The definition of autism and autism spectrum disorder have radically changed over the years, and what was rare, is now common, as diagnostic criteria have become looser (or more inclusive if you wish).
Autism spectrum disorder is really a group of diagnoses. Here is the state of play 6 years ago. [ Cell vol. 119 p. 28 ’04 ]
Some of the CNVs are common, and the authors decided to look for CNVs, affecting less than 1% of the population (e.g. the rare ones), a perfect set up for Tolstoy. In the controls an average of 3.6 genes were intersected by the rare CNVs, while the autism spectrum disorder (ASD) had a higher number (4.3 genes). Not much different, but because, of the large number of people in the study, definitely significant. Because some parents of autism spectrum disorder kids were also studied, they could tell whether the CNV was new to the child (assuming BOTH parents were studied, because infidelity is always possible). Some 5.7% of the ASDs had a de novo event (a CNV which wasn’t present in the parent(s) ).
Lots of people have been looking for genes implicated in ASD, and some have been found in other studies– the names are all acronyms (SHANK2, SynGAP, DGLAP2). Even studying nearly 1000 ASD individuals CNVs in these (already known) genes were found only in one or two cases out of the nearly 1000 ASDs. So Tolstoy is right in spades, unhappy families with an ASD kid really are all different, each in their own way. Of interest to drug design chemists, NONE of the protein coding genes affected by the CNVs involved neurotransmitters or their receptors. (Probably anything messing with them would be lethal, but I’m pretty sure that some neurotransmitter receptor mutants have been found).
Since just about everyone has a rare (appearing in under 1% of the population) large (over 30,000) CNV — recall that the average number in controls was over 3, it’s going to be difficult if not impossible to pick out the culprits.
Now I’ve written a lot about how protein-centric molecular biology was. It still is. What did the authors focus the assay chip’s 1,000,000 interrogating sequences on? The sequences were not randomly distributed throughout the genome, but rather on the 20,000 or so protein coding genes that humans possess. Recall that the actual amount of DNA coding for amino acids is a mere 1.5% of the 3.2 megaBase genome. They literally ignored the dark matter of the DNA (the part not coding for protein). For details see https://luysii.wordpress.com/2010/07/14/junk-dna-that-isnt-and-why-chemistry-isnt-enough/. The editorial conflates the term gene, with protein coding genes. This just won’t do.
I’ve said this before, but it bears repeating. At one point it was stated that humans and chimps should really be considered one species, because our proteins are so similar. This is like saying Monticello and Independence Hall are just the same because they’re both made out of bricks. One could chemically identify Monticello bricks as coming from the Virginia piedmont, and Independence Hall bricks coming from the red clay of New Jersey, but the real difference between the buildings is the plan.

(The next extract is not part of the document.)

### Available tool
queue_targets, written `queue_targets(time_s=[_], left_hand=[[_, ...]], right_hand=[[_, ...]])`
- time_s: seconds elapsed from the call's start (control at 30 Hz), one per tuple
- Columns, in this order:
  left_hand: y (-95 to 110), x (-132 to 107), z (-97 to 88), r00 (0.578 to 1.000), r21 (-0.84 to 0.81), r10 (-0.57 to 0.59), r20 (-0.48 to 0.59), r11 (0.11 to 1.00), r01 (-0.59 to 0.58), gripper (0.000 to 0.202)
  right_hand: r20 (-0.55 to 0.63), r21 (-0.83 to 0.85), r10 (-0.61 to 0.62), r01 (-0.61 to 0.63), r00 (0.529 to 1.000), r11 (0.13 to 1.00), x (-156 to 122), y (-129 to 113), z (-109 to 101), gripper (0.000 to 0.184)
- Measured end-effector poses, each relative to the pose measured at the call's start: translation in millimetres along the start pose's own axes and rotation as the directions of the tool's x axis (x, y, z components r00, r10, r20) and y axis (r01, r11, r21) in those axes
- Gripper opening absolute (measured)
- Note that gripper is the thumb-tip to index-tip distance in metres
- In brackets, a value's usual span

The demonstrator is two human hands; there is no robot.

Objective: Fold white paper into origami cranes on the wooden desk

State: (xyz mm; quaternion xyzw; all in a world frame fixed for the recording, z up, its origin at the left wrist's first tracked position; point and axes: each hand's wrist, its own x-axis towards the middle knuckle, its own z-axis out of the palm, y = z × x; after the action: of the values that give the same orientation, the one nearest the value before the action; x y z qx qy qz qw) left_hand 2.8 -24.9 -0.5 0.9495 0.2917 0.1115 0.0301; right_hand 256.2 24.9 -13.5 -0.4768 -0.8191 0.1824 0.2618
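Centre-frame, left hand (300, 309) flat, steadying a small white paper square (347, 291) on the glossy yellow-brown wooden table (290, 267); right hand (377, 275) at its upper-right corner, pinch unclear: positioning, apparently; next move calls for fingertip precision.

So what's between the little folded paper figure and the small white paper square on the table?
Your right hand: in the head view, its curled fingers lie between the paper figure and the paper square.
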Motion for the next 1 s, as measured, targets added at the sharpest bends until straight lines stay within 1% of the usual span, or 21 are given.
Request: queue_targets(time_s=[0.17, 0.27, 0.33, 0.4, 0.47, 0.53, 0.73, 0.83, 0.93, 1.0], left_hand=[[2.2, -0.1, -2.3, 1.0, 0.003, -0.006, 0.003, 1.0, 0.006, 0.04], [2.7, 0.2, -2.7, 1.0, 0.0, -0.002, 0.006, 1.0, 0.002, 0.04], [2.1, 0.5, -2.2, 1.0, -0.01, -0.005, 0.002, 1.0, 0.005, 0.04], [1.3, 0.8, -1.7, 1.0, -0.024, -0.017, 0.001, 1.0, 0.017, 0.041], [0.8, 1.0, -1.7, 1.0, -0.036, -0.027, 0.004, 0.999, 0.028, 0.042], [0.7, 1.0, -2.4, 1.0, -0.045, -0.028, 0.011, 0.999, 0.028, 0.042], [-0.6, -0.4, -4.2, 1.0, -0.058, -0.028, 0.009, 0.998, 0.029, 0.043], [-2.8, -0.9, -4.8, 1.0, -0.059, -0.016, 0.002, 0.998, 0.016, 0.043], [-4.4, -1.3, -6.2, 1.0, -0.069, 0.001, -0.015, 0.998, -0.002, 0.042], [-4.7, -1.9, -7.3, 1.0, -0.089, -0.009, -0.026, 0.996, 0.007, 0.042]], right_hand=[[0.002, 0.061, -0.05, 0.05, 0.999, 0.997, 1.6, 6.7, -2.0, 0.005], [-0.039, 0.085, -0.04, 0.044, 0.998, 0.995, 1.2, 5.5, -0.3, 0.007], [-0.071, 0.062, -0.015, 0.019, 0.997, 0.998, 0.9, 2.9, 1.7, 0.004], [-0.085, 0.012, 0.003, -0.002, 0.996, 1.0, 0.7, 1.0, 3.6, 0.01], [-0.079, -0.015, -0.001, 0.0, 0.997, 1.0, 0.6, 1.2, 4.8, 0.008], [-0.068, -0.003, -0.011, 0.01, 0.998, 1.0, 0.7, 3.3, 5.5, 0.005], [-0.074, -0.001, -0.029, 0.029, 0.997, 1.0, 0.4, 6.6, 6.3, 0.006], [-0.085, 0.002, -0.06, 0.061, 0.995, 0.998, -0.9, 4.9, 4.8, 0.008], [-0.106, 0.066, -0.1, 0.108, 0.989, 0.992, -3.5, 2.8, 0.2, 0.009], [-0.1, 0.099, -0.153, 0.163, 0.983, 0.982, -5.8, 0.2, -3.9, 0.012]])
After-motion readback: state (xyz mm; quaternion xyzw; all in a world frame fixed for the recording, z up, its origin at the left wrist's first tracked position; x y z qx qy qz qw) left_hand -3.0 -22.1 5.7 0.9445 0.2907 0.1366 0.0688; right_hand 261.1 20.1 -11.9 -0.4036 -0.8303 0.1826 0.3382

It’s not the proteins, but where and when and how much of them are made. The control for this (plan if you will) lies outside the genes for the proteins themselves, in the rest of the genome. The control elements have as much right to be called genes, as the parts of the genome coding for amino acids. Granted, it’s easier to study genes coding for proteins, because we’ve identified them and know so much about them. It’s like the drunk looking for his keys under the lamppost because that’s where the light is. We’re only beginning to understand the controlling elements. It would be fascinating to see how many indels the ASDs, parents and controls had in the 98.5% of the genome not studied. Since we have the sequence of the human genome in hand, it shouldn’t be too hard to design a 1,000,000 sequence chip, with the interrogating sequences spread 3,200 nucleotides apart. The problem is we’re not exactly sure what we’re looking for. The de novo CNVs may be a new lamppost. Stay tuned.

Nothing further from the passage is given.